The collection’s namesake essay illustrates the conflicting emotions and experiences encapsulated by destinations where tourists provide a central component of the economy while at the same time many of the resident population have had to leave that idealised landscape and migrate to far off shores (New York, London, Miami) in order to earn a livelihood and support family members at home. In this story, Baltimore, wistfully remembers his mother going to the US when he was a child, and eventually sending for his younger illness-prone sister, while he remained with his grandmother. Now an adult, his current mode of survival is to entertain visiting female tourists, for example, Suzy, who also shares her thoughts on a travelling companion who has abandoned her in favour of her ‘Rastafarian’ holiday romance. Baltimore and Suzy’s contrasting depictions of travelling to and from Montego Bay airport are telling; Baltimore movingly remembers his mother’s departure,
The Day that my mother left, I did cry a whole bucket of eye water. I remember running after the taxi that was taking her to Montego Bay to catch the plane, bawling after her, and she, hanging out the window, was bawling too.

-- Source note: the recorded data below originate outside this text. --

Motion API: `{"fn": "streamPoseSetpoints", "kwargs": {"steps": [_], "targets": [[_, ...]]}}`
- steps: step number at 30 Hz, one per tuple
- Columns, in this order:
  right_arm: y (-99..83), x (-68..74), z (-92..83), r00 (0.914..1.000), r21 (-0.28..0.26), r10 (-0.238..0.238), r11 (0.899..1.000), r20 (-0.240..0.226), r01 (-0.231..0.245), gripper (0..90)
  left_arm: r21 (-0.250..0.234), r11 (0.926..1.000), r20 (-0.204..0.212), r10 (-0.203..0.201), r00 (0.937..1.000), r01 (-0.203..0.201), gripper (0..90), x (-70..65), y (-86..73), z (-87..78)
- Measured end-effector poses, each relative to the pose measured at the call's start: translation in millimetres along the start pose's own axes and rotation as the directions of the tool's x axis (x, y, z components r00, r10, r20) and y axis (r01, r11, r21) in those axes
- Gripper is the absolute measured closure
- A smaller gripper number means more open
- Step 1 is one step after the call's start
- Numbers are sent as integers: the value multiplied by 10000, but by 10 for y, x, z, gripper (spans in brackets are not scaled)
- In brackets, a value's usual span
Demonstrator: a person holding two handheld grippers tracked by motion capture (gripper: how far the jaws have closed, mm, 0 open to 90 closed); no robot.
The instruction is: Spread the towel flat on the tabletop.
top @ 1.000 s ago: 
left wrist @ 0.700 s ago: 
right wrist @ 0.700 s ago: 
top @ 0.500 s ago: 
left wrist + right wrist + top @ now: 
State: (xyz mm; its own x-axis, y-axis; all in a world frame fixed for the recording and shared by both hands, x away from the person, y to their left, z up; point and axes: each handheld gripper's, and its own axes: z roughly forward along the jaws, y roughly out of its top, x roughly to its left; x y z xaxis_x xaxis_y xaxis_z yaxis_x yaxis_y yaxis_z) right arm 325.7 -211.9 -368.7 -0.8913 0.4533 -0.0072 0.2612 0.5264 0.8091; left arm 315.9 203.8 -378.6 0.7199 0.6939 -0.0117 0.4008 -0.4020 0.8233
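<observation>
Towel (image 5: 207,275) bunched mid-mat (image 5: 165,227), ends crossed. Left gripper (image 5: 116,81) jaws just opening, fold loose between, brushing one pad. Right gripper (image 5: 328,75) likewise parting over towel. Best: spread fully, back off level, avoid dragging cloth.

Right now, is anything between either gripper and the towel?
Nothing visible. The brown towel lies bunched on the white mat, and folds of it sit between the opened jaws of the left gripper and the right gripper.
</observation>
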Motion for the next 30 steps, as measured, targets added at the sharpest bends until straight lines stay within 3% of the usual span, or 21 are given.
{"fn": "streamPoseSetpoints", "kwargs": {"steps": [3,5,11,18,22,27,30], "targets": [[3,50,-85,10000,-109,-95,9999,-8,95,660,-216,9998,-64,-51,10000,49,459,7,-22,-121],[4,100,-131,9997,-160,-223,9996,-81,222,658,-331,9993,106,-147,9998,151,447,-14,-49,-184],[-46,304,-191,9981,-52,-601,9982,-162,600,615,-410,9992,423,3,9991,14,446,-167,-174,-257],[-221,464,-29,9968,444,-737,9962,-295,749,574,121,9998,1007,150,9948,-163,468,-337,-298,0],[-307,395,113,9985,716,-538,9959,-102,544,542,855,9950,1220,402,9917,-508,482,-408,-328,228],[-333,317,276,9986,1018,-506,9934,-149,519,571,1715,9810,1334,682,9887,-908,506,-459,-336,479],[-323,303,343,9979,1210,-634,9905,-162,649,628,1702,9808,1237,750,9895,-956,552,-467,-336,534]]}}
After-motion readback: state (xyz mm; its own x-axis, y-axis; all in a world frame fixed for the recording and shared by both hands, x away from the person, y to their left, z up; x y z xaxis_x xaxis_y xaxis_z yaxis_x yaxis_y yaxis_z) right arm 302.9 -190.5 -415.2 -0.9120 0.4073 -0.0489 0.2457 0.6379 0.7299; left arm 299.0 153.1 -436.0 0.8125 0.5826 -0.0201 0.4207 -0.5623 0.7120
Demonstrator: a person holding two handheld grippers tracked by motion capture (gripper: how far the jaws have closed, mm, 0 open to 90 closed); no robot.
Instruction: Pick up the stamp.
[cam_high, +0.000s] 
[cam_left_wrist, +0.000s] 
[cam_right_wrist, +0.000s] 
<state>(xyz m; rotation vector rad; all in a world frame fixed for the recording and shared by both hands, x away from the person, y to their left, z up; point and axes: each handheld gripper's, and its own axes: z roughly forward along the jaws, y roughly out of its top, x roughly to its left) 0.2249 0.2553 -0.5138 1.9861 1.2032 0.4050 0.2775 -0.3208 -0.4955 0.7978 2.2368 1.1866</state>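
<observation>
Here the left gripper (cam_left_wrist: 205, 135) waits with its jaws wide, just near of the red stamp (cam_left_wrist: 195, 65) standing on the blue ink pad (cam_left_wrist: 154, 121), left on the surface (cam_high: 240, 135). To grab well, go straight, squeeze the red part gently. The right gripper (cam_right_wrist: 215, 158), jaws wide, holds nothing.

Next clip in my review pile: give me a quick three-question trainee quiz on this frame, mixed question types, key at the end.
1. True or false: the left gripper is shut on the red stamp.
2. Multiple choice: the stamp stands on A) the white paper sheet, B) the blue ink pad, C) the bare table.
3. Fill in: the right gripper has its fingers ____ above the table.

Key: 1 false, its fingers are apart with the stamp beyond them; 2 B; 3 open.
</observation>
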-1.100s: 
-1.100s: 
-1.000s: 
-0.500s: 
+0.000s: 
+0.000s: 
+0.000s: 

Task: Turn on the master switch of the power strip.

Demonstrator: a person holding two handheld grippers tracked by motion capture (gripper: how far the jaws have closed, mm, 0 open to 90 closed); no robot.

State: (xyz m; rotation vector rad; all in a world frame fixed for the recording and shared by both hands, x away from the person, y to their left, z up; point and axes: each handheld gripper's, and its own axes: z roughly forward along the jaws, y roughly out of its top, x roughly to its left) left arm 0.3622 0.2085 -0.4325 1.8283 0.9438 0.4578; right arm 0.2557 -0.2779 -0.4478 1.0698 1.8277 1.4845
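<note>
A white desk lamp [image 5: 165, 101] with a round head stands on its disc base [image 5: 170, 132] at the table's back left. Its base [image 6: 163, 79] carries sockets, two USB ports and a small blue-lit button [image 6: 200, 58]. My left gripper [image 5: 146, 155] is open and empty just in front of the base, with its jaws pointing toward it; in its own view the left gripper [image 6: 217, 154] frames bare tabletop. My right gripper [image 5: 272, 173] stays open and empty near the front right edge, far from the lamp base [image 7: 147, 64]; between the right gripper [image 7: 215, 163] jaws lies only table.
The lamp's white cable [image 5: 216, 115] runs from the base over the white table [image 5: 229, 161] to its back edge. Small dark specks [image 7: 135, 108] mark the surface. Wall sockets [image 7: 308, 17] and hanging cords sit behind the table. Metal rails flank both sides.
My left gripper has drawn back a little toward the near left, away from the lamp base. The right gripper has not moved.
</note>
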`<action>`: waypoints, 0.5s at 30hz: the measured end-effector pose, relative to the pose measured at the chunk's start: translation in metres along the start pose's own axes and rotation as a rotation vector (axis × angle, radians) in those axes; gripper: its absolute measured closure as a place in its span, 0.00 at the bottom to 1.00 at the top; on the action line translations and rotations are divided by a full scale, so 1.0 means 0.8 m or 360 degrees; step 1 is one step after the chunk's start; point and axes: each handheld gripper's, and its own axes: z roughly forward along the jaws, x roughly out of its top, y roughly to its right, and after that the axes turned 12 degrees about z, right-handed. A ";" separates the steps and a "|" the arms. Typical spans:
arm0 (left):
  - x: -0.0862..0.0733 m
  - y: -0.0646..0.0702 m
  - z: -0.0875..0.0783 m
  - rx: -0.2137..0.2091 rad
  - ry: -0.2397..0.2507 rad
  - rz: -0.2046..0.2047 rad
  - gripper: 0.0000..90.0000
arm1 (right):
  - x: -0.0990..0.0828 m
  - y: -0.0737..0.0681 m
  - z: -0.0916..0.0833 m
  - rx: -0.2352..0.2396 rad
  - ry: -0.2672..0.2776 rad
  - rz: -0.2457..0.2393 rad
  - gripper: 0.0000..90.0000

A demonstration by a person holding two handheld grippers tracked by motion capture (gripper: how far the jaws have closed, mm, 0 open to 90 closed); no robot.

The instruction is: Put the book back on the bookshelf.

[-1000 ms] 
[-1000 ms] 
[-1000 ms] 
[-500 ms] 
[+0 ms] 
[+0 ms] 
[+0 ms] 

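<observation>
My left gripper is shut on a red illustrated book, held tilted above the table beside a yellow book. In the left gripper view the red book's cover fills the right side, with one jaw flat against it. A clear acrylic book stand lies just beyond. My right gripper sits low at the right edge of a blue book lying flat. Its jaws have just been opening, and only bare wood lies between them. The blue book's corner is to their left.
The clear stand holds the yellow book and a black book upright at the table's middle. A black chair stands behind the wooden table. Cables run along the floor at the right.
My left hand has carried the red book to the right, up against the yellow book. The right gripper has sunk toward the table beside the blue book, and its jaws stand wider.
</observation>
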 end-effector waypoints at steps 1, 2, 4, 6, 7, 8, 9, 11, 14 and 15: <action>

I was small, but when Granny explain Mama was going to a money place, a place where man didn’t have to work ground or cut banana or chop cane to make a living, I understand why she left us.
while Suzy’s response to her arrival is oblivious to the more complicated constraints of island life,
After seven hours in an airplane I was limp with fatigue, but I switched on like a light once I stepped out of the plane into the warm sun. Montego Bay! I felt like I already knew the place, from TV ads and travel brochures and songs on my Gran’s Best of Harry Belafonte CD.
The theme of mobility—social, emotional and physical—runs throughout Ten Days in Jamaica. Characters attempt to find their place in the world, some succeed by revisiting the places they already inhabit: Precious, who finds a new peace through an unexpected self awareness and Jewel who moves to India with her partner only to return to London where she finds an understanding of what she is searching for via a spiritual reader. Other narrators struggle to make connections, sometimes realising too late the sacrifices and confinements of responsibility and prejudice (Yvonne, for example, mistakenly assumes her new gardener (and lover) also desires her money, thus thwarting a blossoming relationship in the process).
While these are personal stories that travel across continents they also serve to illustrate the wider social and political injustices that travelling entails. The essays located beyond Jamaica’s shores have a poignancy that bears witness to the dislocations of family and migration. But Fulani also suggests the possibilities of new connections, whether it is over a cup of coffee with a stranger or through a more subtle shift in perspective:
Life is difficult in every place, in every land. There are mountains everywhere. Only your perception of things makes a difference between what you find in one place or another.